Why do turned and TiUnite implants produce such different results in clinical studies? In the clinical field, each dentist might have subjective thoughts on the relationship between the risk of implantitis and the type of implant surface. Charalampakis et al.  showed that, following ligature placement (to induce plaque formation) and subsequent ligature removal 10 weeks after placement, the total bacterial load increased over time for each of the groups in their study (tooth, implant with turned surface, and TiUnite implant) . The TiUnite implants with enhanced surface characteristics (micropores obtained via electrochemical oxidation) were introduced by Nobel Biocare to accelerate the osseointegration process. Several studies have indeed clearly confirmed this accelerated healing and bone-to-implant contact [28, 31, 32]. Therefore, TiUnite implants showed a clear decrease in early failure, especially in areas with poor bone density such as the maxilla [33, 34]. Nobel Biocare’s new treatment concept, All-on-4™, has been studied by many groups (Table 10.2). This concept uses two axial implants in the anterior region and two tilted posterior implants as has been published by Malo et al. with cumulative survival rates well above 92.2 %. This concept based on only four implants per arch is able to provide an edentulous arch with an immediate function fixed aesthetic provisional prosthesis [41–43]. However, it has been suggested that the higher incidence of retrograde peri-implantitis for TiUnite implants can also be explained by faster osseointegration . When the turned implants come into contact with a granuloma or endodontic pathology, they will soon be completely surrounded by granulation tissue; however, the TiUnite surface implants will not have the same fate, because of the accelerated bone apposition. As such, the coronal part of the TiUnite implant still integrates before the fibrous encapsulation can reach this area. Although this hypothesis still needs to be proven by further research, it is consistent with some experimental observations.

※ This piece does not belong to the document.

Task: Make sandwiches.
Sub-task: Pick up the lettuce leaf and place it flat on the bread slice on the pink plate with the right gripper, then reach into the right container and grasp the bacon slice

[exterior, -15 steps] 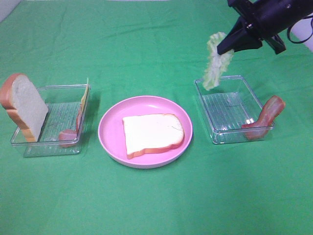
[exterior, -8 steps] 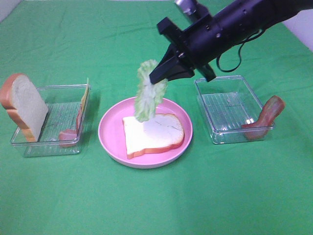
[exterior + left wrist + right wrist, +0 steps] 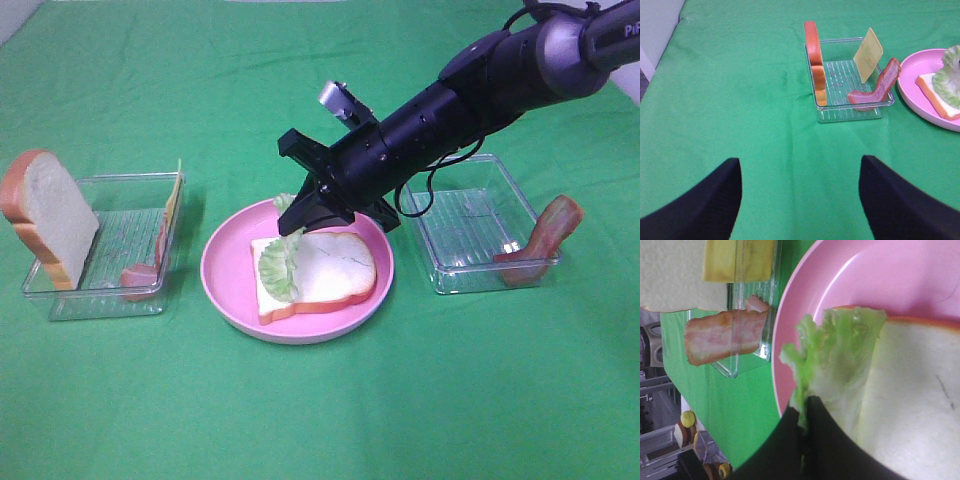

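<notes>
Nearest the high camera, the pink plate (image 3: 216, 272) carries the first bread slice (image 3: 335, 270), lying flat. The lettuce leaf (image 3: 278, 268) drapes over the left part of that slice, and its upper end is pinched between the closed jaws of the right gripper (image 3: 303, 218), which reaches across from the right. Slightly farther back, a clear tray stands on either side. The left tray (image 3: 120, 180) holds the second bread slice (image 3: 50, 215) leaning at its outer end, the cheese slice (image 3: 174, 200) upright against the wall beside the plate, and one bacon strip (image 3: 140, 275). The right tray (image 3: 455, 285) has the other bacon strip (image 3: 540, 240) propped over its outer corner. The left gripper (image 3: 800, 160), visible only from its own wrist camera, hangs over the green cloth (image 3: 740, 100) well apart from the left tray, jaws spread and holding nothing. Judged progress: the base slice is laid and the lettuce is landing but not yet released; bacon, cheese and the top slice remain.
</notes>
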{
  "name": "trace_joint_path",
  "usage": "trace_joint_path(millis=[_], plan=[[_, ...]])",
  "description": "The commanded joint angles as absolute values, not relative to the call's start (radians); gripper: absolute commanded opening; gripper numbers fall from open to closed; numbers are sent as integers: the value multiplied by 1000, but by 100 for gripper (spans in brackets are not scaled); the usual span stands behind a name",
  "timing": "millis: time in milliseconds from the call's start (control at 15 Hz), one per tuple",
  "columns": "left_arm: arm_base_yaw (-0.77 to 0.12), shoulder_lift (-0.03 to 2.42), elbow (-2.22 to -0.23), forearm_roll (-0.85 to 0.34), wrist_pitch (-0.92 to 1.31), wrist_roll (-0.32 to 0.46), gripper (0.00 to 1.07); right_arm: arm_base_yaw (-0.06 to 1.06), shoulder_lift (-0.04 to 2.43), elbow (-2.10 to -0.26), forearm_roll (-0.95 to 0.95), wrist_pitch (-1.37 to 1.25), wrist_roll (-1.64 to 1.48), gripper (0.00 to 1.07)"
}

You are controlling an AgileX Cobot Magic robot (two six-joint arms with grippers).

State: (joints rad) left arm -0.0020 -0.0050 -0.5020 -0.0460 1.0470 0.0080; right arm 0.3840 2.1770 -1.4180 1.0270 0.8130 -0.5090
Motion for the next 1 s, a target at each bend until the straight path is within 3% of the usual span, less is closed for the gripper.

Short-Term Clinical Findings
Preclinical studies show that the speed of osseointegration is enhanced for TiUnite-coated implants compared with the turned surfaces implants. This effect was measured as an increase in bone-to-implant contact at a given time point. In fact, the surface properties of TiUnite stimulate bone growth directly on its surface. Compared with turned surfaces, clinical findings demonstrate that the drop in initial stability during the healing phase was significantly reduced with implants featuring TiUnite . The benefit of this observation is that the risk over the first 6 months is significantly reduced. Bone formation follows the contours of the threads of the implant even during the early phase of healing.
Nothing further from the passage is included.